Introduction to the PDCA-cycle: Plan, Do, Check, Act

PDCA stands for plan do check act and is also called sometimes plan do check to adjust or plan do study act. It is an iterative four-step method that can be used to continuously improve processes, products, and services. It also can be used to solve problems and implement changes.

The PDCA cycle is based on the scientific method where you create a hypothesis, design an experiment to confirm or negate the hypothesis and in the end, evaluate the results.

Iteration is key here. When using the scientific method  you use iteration to further extend your knowledge. When using PDCA cycles you are using iteration to further improve your processes, prodcuts and services.

The PDCA cycle is very easy to use scientific problem-solving technique and this makes it so popular. The PDCA cycle is particularly effective when you want to gradually improve in small steps.

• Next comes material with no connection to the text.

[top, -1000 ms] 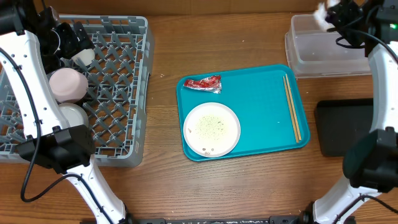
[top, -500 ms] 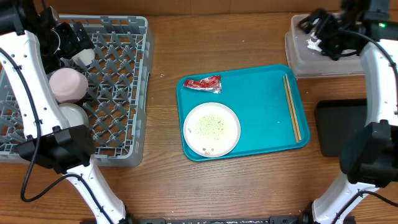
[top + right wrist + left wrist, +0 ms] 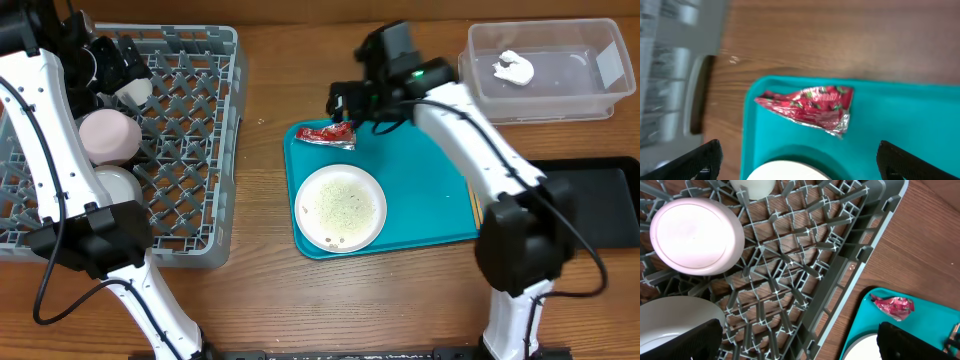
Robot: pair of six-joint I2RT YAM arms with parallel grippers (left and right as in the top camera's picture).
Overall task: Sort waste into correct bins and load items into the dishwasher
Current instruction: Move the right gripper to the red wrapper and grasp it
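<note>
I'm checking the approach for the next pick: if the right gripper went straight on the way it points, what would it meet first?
Probably the red wrapper, which lies centred ahead of the open right gripper on the teal tray near its corner. How far off it is I cannot tell.

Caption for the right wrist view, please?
Open right gripper above a red wrapper in a corner of the teal tray.

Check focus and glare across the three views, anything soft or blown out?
Overhead: sharp, evenly lit, no glare on the teal tray. Left wrist: dish rack lattice crisp, upturned bowl bright, nearly washed out; left fingers dark and soft at the bottom corners. Right wrist: softest view, rack smeared at the left edge, red wrapper slightly blurred but recognisable.
</note>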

But as you know many small steps can have a big impact.


The first phase is the Planning phase. In the Planning phase we establish what we want to improve and which goals  we want to reach.

Do we want to solve a problem or improve a process?  If we want to solve a problem we have to describe clearly what the current problem is. For this, we can use several methods such as the 5W1H and is-is not method.

The other question we have to answer is when do we consider our improvement as successful. We have to define clearly how we are going to measure success. For this, we have to define a key process indicator and target.

Let's illustrate this with an example. Imagine that we are running a food delivery service. Customers are complaining that it takes too long before they get their food. In order to see if our improvements are successful, we could measure the time between when we receive the call and the customer gets his food. After a survey hold with our customer, we decide that less than 20 minutes would be the target. On the other hand, when the customer would complain that the food is cold when delivered we have another problem. In this case, we could use for example as Key Performance Indicator (KPI) the time between when the food is ready and when the food is delivered to the customer. As you can see understanding the problem and defining the correct KPI is key if you want to successfully solve a problem.

Most of the time, In order to solve a problem, you need a team of people. The people who will be part of the team are also defined in the planning phase. think carefully about who will be part of the team. You should try to get a multidisciplinary team. And do not forget the people who are closed to the process. The team will have to identify possible solutions, select the best solution and define the action to implement the selected solution. Often one of the actions is to collect extra information to make the right decisions. The solution selected should let us reach our goals when all actions are implemented.


The second phase is the do phase. In the do phase, we carry out the actions that are needed to reach the goals. If possible we have to run a pilot. A pilot is a preliminary trial where we implement the solution on a small scale in order to validate if the solution is viable. In order to check if the solution is viable, we will have to collect data during the trial. Once we are certain that we can reach our goals with the selected solution we can implement it on a full scale.

Doing a pilot has several benefits. It lowers the risks of failure, gives us the opportunity to assess the true performance of our solution under "real" conditions, and if needed gives us the opportunity to fine-tune the solution even further.  furthermore, it gives the opportunity to the stakeholders to give their feedback before the final implementation. this will decrease the risk of resistance to the proposed solution and increase the buy-in.


The third phase is the check phase. During the check phase, we analyze the collected data and compare the actual results against the planned goals.  In short, the effectiveness of the solutions is checked and further improvement can be discussed when needed.


Finally, The fourth phase is the Act phase. The phase has to make certain that the improvement is sustainable. If we detected in the check phase that the goals can not be met we have to look again at the process and adjust it. We will have to start the cycle again.  If the goals are made and we were able to run a pilot, we can implement the solution now on a full scale. We have to document the process and create standards so that the improvement will be sustained.

 By creating standards we create a basis from where we can start our next improvement.  By documenting your best practices in standards you reduce variation and make certain that the customer gets every time again the quality they expect.

Do not forget that we need to keep monitoring the process and react as soon as we see a deviation.

Remember, the PDCA method is an iterative method. Once you have completed your PDCA cycle you may want to define the next targets you want to reach and repeat the PDCA cycle again.

Having standards does not mean that you can not change the way of working. In fact, you should look at them as living documents which are updated after improving the current way of working. The “new” standards will form again the baseline for the next cycle of continuous improvement. After all continuous improvement is a never-ending story. We can take the lessons learned from one cycle to the next cycle.